After three days of argument by lawyers in the Federal case in New York City concerning the intent of and Court decisions on the Sherman law against trusts, Judge Hand imposed fines of $3,000 each on the seven corporations and ten individuals who had pleaded guilty to violating the Sherman Act. The defendants were those of the Terra Cotta Trust, and included companies in New Jersey, at Perth Amboy and Rocky Hill.
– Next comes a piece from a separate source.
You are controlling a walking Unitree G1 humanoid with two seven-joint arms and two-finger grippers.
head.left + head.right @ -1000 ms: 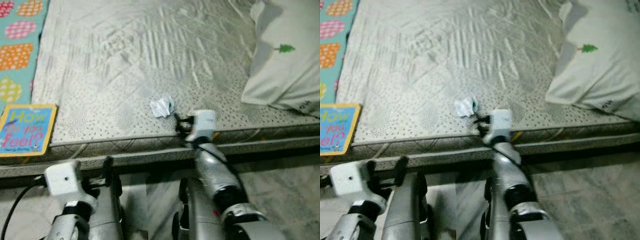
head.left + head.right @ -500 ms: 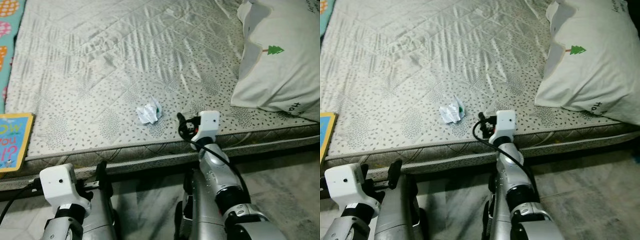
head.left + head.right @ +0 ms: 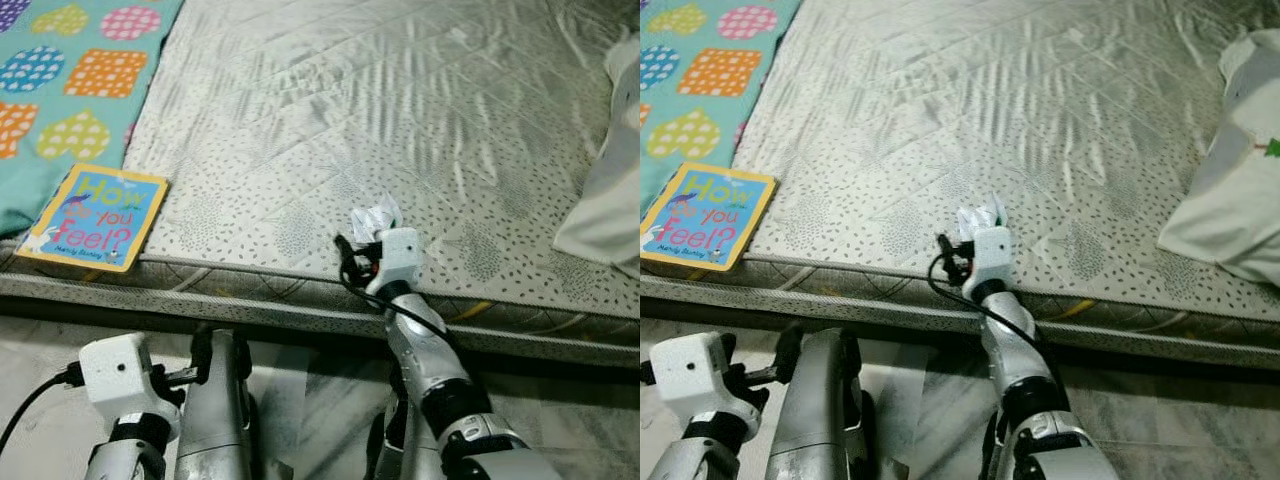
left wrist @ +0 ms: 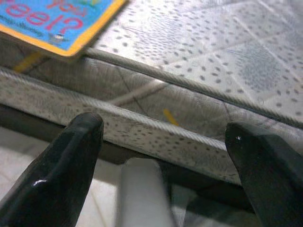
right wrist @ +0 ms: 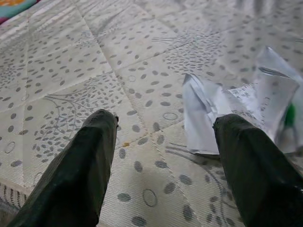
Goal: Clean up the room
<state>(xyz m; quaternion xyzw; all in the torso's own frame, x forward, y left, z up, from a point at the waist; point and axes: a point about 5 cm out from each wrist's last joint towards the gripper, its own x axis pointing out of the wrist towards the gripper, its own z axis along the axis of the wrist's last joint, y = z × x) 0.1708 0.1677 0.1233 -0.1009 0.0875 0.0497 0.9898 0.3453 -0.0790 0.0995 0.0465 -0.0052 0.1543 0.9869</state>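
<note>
A crumpled white paper ball [image 3: 375, 215] with a green mark lies on the patterned mattress [image 3: 400, 100] near its front edge. My right gripper [image 5: 164, 120] is open and low over the mattress. The paper [image 5: 236, 116] lies just beyond one finger [image 5: 251, 161], partly behind its tip, with nothing between the fingers. In the eye views that wrist [image 3: 400, 255] rests at the mattress edge directly in front of the paper. A picture book [image 3: 95, 217] lies at the mattress's front left corner. My left gripper [image 4: 163, 137] hangs open below the mattress edge, close to the book [image 4: 57, 19].
A teal blanket [image 3: 70, 80] with coloured patches covers the left side of the bed. A white pillow [image 3: 610, 200] lies at the right. Grey floor tiles [image 3: 300, 380] run along the front of the bed frame.
The camera has swung left, so the blanket and book are back in view. My right gripper has closed in on the paper, which now lies right ahead of its wrist instead of to its left.
</note>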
Nearly at the same time Judge Van Fleet, so well known as a jurist of California, but descended from an old New York and New Jersey family, did better as to real justice with four members of the Tile and Mantel Trust, who also had pleaded guilty to violations of the Sherman law, by sentencing three of them to pay a fine of $4,000 each and to spend four months in prison, and the fourth to pay a fine of $2,000 and to spend two months in prison. There were also fines on others. The fines on all members of the combine aggregated nearly $170,000. It is clear that only by heavy fines with imprisonment added can the Sherman law against widely-extended and injurious trusts be made to act as a deterrent of such trusts in the future.